I like beets. A lot of people don’t. Or maybe they just think they don’t. No one should eat those pickled beets out of a can. Ick. But roasted beets on a salad with a little goat cheese? Nom, nom, nom.
Needless to say, I don’t mind getting beets in my CSA. But I have had to come up with new ways to use them. Some searching turned up a recipe for pink hummus. For some reason when I saw this recipe, my mind thought of a soft rosy pink. I don’t know why. So, you can imagine my surprise when the pink hummus turned out to be more of a magenta. Or was it fuchsia? Either way, it was bordering on neon. There’s nothing mild mannered about this savory treat.

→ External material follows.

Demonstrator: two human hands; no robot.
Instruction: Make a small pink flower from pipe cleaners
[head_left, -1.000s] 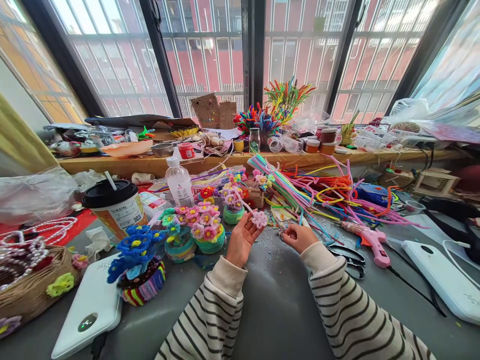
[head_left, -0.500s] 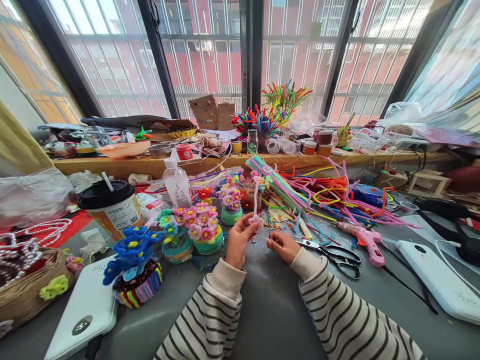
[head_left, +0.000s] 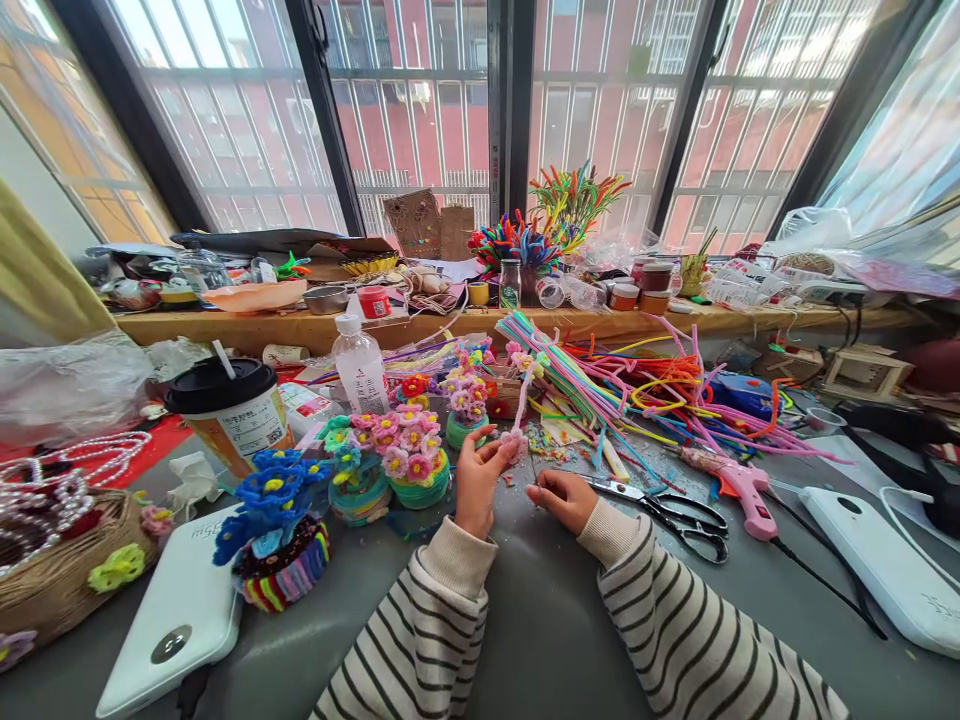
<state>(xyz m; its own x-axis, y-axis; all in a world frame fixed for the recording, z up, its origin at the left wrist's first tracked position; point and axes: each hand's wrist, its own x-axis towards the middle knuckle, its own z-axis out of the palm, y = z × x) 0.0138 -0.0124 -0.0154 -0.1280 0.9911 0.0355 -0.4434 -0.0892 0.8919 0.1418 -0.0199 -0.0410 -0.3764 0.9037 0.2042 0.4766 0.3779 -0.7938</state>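
Head view: my left hand [head_left: 480, 478] pinches a pink pipe-cleaner flower [head_left: 514, 437] above the grey table [head_left: 555, 610], its stem [head_left: 525, 392] rising upright, slightly tilted right. My right hand [head_left: 564, 497] is closed; contents indeterminate. I judge the flower light, soft, bendable; grip below the bloom.

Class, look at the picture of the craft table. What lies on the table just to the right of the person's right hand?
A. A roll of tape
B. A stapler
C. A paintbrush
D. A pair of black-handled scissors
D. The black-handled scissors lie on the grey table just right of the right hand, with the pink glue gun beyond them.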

Not the color. Not the flavor. This hummus is as tasty as it is whimsical.
Hot Pink Hummus
4 small to medium-sized beets
1 can chickpeas, rinsed & drained
3 cloves garlic
1 lemon, juiced
1 tablespoon tahini
¼ teaspoon cumin
¼ cup (or so) extra virgin olive oil
Salt & pepper
- Trim off the ends of the beets and place them in a saucepan with just enough water to cover them. Bring the beets to a boil, cover, and continue cooking over medium-high heat for about 25 minutes. Be sure all of the water doesn’t evaporate as your beets cook because they will burn. (Not that I know that from experience or anything.)

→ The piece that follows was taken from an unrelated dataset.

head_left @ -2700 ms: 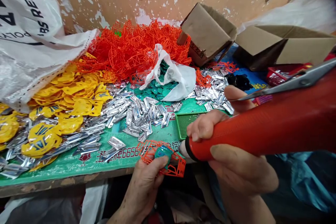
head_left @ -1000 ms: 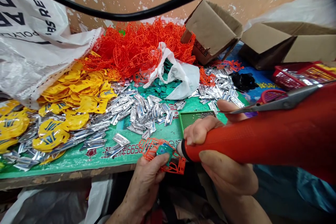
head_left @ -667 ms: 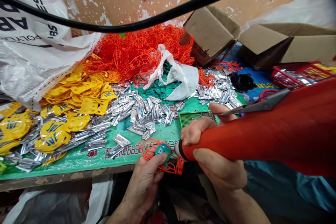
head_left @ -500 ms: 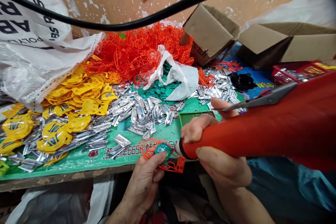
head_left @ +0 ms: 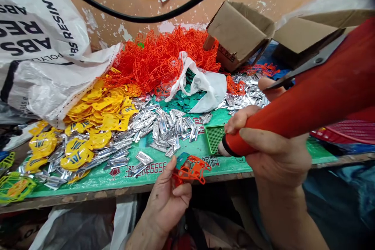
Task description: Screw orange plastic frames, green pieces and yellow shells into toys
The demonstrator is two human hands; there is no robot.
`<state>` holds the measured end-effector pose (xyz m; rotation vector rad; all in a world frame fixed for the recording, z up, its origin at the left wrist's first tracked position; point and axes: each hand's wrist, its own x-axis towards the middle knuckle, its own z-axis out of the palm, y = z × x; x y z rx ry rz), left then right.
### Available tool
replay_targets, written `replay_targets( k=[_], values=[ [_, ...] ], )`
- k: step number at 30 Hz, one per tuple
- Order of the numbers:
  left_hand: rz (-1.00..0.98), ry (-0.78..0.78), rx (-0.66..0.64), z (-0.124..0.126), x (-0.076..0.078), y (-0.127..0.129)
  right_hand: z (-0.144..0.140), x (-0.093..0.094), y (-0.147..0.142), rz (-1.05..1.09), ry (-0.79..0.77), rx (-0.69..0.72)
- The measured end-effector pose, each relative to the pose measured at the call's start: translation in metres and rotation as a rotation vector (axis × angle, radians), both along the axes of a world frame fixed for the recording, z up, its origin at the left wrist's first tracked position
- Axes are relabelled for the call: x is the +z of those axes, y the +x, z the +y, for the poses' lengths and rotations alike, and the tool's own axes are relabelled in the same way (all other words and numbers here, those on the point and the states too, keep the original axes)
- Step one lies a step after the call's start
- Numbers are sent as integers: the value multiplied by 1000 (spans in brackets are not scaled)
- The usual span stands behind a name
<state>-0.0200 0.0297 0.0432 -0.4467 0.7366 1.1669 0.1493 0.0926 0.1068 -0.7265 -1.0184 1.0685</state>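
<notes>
My left hand pinches a small orange lattice piece with a teal part at its back, held over the front edge of the green bench top. My right hand grips a thick red power screwdriver with a metal lever along its top. The tool's tip is lifted off the orange piece and hangs just above a small green perforated tray. A black cable arcs overhead.
The bench holds a heap of orange lattice pieces, yellow shield-shaped parts, several silver foil parts, a white plastic bag over teal parts, a big white resin sack, cardboard boxes and a red basket.
The screwdriver has lifted up and to the right, off the orange piece. My left hand has turned the piece and pulled it slightly back. The camera view has shifted.
</notes>
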Motion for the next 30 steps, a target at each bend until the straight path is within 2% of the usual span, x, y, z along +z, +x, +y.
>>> replay_targets(
  k=[9,18,22,25,30],
  values=[
    [-43,-64,89,4,13,4,5,-12,1,-56,-3,0],
    [-61,-76,97,6,11,7,8,-14,9,-76,22,-28],
    [7,-90,96,5,10,7,8,-14,12,-75,22,-70],
    [131,-36,41,3,5,8,11,-16,16,-89,21,-102],
    [313,43,39,1,-4,11,17,-18,28,-122,54,-163]
  ],
)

- Once the beets are cooked and have cooled a bit, peel off the skins and place in the bowl of a food processor. Add the chickpeas, garlic, lemon juice, tahini, and cumin. Pulse a few times to get things going. Stream in olive oil until desired consistency is reach. I like mine just slightly on the chunky side.
- Season with salt & pepper to taste. Serve with pita chips.
Next time, I think I’ll:
- Toss in a little cinnamon. I saw that in one of the recipes as I perused, and I bet it would be a fun addition.
- Be sure to change out of my white shirt before I start messing with beets.